**WHAT YOU SHOULD DO**
Count how many lines in the entries below hold "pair". Only the number belongs in the answer.
*** Opening of RECORDS FOR THIS TASK ***
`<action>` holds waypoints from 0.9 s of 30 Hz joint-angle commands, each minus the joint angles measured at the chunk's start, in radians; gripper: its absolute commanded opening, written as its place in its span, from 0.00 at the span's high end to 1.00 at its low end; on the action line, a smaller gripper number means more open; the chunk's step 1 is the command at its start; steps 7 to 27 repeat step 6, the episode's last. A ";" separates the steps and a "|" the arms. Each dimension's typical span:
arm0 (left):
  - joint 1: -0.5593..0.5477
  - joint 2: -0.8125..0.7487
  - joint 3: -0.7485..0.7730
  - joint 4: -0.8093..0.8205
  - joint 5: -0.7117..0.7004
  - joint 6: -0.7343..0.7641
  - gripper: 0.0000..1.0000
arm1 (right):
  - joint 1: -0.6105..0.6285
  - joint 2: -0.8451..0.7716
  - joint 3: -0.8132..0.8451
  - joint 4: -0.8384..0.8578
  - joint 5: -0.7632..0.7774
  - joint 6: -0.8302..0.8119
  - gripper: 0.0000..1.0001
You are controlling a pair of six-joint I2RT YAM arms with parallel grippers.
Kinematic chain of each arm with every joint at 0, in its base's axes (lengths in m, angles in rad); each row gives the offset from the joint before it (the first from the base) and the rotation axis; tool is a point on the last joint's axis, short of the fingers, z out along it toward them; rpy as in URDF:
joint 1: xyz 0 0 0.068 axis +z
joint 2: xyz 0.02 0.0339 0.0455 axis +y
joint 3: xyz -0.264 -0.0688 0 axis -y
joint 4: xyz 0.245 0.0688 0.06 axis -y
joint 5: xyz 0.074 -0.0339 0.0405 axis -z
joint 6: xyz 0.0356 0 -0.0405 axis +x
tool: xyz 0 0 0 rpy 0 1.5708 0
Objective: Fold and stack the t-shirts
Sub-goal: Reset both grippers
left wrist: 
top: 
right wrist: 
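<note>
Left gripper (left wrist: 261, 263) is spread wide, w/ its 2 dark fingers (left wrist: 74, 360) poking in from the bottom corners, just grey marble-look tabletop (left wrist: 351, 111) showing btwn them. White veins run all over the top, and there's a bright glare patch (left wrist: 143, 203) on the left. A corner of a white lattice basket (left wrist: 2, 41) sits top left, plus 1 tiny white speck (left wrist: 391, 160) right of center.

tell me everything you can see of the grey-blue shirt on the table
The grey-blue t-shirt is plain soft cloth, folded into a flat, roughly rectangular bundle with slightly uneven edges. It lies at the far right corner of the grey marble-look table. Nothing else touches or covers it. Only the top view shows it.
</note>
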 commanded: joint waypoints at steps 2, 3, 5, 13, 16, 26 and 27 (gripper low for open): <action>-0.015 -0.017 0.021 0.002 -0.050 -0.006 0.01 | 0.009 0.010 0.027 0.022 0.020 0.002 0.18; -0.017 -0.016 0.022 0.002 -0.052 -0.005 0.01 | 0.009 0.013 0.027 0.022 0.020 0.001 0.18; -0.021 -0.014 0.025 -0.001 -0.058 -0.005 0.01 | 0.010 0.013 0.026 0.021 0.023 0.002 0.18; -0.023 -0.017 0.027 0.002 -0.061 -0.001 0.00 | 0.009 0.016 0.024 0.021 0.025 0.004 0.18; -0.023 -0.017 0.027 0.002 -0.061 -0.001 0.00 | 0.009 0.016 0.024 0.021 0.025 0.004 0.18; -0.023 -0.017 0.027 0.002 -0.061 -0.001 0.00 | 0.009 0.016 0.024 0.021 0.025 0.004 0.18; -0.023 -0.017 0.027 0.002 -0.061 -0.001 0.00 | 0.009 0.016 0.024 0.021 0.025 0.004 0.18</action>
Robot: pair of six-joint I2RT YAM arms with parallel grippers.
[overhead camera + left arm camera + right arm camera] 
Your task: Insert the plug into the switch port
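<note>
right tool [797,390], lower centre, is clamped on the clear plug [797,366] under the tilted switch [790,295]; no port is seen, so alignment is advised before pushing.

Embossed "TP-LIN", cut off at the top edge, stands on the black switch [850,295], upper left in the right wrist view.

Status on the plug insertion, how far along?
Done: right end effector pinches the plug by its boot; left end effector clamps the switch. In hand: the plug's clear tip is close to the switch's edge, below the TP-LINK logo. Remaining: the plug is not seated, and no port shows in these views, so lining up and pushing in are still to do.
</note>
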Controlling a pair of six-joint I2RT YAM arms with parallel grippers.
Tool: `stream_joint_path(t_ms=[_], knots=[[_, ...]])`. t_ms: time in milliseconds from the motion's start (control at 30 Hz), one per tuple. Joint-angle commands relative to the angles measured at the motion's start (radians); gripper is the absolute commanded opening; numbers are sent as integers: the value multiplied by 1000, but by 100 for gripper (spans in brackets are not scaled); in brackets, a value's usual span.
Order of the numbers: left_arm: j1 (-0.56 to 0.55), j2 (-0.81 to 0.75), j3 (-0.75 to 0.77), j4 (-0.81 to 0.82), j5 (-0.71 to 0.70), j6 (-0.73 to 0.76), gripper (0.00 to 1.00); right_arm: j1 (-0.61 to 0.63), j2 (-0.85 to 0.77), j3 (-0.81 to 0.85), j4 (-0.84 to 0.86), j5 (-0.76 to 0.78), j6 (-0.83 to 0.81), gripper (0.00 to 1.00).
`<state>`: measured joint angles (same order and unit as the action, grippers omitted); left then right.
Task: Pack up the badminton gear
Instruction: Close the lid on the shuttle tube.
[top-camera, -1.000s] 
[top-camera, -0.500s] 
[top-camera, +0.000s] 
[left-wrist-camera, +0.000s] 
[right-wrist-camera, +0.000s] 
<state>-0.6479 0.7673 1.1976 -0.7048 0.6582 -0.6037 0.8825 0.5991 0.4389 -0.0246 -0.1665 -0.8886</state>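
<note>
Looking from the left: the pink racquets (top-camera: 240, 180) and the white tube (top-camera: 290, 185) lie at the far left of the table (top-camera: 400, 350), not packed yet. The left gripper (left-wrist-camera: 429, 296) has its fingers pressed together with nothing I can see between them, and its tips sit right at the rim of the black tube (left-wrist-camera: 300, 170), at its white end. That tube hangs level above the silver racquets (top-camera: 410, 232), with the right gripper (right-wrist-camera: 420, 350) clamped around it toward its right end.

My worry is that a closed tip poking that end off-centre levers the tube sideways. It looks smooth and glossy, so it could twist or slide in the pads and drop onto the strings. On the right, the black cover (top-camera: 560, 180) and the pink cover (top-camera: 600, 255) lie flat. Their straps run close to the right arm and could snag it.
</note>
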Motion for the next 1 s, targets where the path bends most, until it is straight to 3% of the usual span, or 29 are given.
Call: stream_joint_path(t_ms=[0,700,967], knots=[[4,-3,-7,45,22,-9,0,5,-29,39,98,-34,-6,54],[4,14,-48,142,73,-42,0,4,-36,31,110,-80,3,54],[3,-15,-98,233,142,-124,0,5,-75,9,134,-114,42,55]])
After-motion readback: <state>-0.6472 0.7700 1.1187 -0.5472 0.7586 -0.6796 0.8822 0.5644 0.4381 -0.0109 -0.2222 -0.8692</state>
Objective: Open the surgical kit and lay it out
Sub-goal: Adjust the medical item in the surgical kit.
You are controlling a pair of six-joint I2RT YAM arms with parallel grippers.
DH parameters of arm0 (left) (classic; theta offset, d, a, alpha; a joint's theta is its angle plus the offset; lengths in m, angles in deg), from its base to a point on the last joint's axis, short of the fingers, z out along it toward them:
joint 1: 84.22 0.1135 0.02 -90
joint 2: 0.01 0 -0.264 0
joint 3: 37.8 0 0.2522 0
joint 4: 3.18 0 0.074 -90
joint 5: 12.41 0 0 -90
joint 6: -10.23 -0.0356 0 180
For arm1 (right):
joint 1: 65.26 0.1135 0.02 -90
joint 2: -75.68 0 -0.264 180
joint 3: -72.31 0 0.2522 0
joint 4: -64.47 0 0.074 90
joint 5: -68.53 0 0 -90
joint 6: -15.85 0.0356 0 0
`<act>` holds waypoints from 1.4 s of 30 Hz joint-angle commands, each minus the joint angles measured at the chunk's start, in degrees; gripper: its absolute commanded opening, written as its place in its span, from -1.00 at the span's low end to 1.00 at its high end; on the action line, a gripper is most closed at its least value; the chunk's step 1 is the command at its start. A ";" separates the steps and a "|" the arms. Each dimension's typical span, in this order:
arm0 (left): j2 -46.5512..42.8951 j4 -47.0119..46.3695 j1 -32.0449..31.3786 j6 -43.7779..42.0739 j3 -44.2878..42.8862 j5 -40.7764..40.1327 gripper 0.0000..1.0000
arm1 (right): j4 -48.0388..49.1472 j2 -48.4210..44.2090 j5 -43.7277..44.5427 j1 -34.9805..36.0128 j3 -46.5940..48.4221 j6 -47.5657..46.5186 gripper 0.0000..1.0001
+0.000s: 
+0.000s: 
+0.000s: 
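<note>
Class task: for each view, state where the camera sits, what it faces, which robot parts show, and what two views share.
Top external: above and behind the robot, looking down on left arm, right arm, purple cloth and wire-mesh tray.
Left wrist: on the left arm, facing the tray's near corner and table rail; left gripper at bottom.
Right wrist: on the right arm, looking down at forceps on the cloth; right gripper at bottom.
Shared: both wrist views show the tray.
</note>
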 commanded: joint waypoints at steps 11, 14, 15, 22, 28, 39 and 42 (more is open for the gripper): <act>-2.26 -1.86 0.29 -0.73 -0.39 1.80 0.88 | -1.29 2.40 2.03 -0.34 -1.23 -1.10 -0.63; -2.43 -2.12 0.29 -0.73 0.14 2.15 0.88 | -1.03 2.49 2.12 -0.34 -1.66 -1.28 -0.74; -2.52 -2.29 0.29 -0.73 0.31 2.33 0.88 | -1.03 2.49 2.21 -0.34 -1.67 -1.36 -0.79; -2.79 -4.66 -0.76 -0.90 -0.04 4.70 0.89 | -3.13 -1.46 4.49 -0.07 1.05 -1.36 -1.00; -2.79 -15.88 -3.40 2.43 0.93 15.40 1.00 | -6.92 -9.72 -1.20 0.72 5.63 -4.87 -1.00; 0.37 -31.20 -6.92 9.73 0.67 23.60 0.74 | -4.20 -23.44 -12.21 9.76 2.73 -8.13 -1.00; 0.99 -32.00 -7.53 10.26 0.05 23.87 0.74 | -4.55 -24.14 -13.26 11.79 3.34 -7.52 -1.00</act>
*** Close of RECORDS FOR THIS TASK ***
**RESPONSE TO THIS TASK**
4